Fed Meeting July 2026: What’s On The Calendar
How The 2026 Calendar Is Laid Out
The Fed holds eight regular meetings a year, and four of them, the ones in March, June, September and December, also come with a fresh set of economic projections. The full FOMC meeting 2026 calendar runs January 27-28, March 17-18, April 28-29, June 16-17, July 28-29, September 15-16, October 27-28 and December 8-9, which lines up exactly with the Fed meetings schedule published on its own website. Each FOMC meeting 2026 date was confirmed well in advance, so none of them are expected to shift.
Warsh took over as chair on May 15, after a Senate vote that was about as close as it gets in Fed history.
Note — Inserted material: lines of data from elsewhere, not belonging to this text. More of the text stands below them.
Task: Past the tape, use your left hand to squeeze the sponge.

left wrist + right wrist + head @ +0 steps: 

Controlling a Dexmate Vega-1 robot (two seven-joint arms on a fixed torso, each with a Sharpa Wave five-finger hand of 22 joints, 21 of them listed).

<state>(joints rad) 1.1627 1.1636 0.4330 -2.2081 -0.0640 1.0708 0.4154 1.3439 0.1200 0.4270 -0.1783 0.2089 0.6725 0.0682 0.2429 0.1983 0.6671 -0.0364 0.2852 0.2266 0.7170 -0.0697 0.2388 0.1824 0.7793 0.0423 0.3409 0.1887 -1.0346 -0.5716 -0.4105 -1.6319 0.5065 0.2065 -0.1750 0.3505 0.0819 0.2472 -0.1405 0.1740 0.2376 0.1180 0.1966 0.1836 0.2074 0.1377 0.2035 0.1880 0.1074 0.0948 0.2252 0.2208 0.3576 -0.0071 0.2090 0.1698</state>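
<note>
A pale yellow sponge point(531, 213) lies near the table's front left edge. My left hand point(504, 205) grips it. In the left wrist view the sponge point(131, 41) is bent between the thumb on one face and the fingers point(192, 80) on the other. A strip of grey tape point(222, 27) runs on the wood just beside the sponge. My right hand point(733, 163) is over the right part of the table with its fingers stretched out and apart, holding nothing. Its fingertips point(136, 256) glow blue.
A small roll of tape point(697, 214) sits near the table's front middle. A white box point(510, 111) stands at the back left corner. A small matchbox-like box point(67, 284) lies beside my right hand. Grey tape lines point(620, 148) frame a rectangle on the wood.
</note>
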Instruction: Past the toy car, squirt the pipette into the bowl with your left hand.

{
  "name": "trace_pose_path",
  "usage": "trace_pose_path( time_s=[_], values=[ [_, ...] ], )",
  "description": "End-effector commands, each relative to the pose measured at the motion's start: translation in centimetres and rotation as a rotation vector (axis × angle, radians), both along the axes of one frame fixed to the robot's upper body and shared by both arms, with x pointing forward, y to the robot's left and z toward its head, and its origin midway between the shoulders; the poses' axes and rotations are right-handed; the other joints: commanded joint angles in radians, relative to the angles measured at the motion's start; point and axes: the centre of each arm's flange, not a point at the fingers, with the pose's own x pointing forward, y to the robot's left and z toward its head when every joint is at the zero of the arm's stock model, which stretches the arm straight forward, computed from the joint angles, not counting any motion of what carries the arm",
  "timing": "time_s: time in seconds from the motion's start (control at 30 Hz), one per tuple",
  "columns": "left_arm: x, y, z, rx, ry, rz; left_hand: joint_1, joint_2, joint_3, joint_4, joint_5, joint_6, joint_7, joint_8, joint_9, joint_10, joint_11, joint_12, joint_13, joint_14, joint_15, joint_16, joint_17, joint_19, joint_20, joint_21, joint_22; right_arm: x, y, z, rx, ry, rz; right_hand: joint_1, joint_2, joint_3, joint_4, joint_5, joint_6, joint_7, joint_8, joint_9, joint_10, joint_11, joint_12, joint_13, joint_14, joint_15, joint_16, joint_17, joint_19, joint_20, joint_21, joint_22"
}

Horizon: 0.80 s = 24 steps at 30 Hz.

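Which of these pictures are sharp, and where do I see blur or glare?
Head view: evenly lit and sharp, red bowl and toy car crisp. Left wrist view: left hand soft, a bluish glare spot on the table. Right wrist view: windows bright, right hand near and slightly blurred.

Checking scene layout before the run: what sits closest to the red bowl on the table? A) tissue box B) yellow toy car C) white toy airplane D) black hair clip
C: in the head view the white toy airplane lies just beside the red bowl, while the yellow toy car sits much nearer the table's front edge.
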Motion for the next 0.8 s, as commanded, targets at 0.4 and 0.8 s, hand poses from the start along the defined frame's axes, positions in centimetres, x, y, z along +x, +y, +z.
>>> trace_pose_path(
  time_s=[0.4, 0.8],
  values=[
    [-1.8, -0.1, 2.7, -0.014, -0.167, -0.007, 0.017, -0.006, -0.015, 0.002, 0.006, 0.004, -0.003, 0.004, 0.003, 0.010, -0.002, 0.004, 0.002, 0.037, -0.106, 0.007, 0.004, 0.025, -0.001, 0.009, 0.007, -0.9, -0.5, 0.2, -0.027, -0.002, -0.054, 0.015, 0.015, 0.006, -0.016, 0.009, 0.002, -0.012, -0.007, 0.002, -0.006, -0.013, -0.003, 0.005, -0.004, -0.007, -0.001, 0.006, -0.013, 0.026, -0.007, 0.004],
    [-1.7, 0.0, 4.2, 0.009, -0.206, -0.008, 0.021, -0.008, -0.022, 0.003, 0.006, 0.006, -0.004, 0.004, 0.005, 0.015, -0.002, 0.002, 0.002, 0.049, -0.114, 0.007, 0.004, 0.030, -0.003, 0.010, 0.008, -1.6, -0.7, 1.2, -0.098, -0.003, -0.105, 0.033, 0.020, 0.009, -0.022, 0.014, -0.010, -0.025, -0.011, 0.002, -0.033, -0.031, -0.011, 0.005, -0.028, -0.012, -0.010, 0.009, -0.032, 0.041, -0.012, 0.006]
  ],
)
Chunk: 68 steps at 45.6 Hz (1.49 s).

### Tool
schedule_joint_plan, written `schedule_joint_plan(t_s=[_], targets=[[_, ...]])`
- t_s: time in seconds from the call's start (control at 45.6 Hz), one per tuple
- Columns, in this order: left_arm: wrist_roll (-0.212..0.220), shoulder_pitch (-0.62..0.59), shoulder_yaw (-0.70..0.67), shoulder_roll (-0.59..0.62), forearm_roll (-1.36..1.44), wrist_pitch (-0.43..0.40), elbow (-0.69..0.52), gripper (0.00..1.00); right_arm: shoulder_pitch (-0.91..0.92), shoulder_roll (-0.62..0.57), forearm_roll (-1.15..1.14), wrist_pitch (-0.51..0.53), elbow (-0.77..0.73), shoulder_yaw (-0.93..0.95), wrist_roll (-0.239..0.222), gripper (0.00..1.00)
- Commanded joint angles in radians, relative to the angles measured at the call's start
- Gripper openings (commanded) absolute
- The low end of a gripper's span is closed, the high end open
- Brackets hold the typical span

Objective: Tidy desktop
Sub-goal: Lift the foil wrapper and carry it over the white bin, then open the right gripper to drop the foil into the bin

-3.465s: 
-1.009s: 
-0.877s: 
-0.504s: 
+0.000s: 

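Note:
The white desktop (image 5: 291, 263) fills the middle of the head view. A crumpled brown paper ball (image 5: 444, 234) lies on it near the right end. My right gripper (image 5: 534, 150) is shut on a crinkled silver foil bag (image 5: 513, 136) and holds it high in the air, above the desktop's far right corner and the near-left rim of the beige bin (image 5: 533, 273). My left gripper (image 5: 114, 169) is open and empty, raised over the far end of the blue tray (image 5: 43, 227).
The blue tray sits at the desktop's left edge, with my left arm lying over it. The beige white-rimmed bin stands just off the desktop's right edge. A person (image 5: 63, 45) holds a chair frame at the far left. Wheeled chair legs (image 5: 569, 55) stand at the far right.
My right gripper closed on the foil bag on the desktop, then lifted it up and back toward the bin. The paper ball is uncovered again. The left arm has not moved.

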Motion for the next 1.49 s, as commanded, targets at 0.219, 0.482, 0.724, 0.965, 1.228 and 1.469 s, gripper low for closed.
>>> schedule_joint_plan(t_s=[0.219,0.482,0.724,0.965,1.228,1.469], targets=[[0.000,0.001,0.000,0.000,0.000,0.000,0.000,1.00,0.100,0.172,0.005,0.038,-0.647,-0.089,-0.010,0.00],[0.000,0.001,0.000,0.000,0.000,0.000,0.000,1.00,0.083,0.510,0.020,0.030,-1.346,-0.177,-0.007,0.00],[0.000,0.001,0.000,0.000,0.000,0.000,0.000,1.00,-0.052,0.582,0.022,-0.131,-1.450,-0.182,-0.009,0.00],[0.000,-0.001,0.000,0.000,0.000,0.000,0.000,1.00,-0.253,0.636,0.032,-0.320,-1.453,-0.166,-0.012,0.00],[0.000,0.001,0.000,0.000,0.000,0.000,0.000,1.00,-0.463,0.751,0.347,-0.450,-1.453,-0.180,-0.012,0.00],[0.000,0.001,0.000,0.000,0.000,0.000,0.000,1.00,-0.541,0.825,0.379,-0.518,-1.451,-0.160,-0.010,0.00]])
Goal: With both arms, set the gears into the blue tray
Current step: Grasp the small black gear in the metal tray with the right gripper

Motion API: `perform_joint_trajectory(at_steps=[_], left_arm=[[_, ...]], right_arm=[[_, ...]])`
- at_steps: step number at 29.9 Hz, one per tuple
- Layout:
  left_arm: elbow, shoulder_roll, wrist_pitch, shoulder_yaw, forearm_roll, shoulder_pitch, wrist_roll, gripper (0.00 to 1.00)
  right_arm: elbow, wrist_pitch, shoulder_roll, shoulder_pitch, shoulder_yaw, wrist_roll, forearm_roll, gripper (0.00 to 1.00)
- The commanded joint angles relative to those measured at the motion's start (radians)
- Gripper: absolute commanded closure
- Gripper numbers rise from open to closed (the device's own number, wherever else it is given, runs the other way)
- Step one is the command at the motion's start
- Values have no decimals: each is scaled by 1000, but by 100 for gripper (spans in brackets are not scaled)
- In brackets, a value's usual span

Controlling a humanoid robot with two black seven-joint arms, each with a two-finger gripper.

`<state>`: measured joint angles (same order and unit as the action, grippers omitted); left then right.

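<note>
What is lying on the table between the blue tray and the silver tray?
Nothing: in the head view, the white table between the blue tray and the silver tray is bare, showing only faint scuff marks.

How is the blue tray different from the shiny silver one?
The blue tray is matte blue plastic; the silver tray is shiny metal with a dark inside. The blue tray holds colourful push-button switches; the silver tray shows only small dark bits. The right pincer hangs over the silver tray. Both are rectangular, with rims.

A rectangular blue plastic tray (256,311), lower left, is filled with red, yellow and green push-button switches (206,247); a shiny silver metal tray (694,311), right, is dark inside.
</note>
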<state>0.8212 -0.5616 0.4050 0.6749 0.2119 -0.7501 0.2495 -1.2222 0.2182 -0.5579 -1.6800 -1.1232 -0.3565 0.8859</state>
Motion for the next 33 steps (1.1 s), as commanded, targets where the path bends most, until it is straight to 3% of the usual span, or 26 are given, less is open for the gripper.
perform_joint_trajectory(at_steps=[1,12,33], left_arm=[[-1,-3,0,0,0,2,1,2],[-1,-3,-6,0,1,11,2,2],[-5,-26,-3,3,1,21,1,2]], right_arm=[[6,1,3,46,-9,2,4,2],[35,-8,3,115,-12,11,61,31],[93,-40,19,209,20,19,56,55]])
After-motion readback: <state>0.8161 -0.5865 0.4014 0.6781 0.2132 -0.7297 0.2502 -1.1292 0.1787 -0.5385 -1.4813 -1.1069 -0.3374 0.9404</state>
July will only be his second meeting in the seat. He’s also already opened up task forces covering five different areas of how the Fed actually sets policy, such as the inflation framework and how often officials even publish their rate projections, and some of that could still be unsettled by the time July rolls around. Warsh is running his second FOMC meeting 2026 session in July, with five task forces already underway. None of that changes the Fed meetings schedule itself, which stays locked for the rest of the year. This Fed meeting July session will be an early test of how he runs things without Powell‘s old playbook.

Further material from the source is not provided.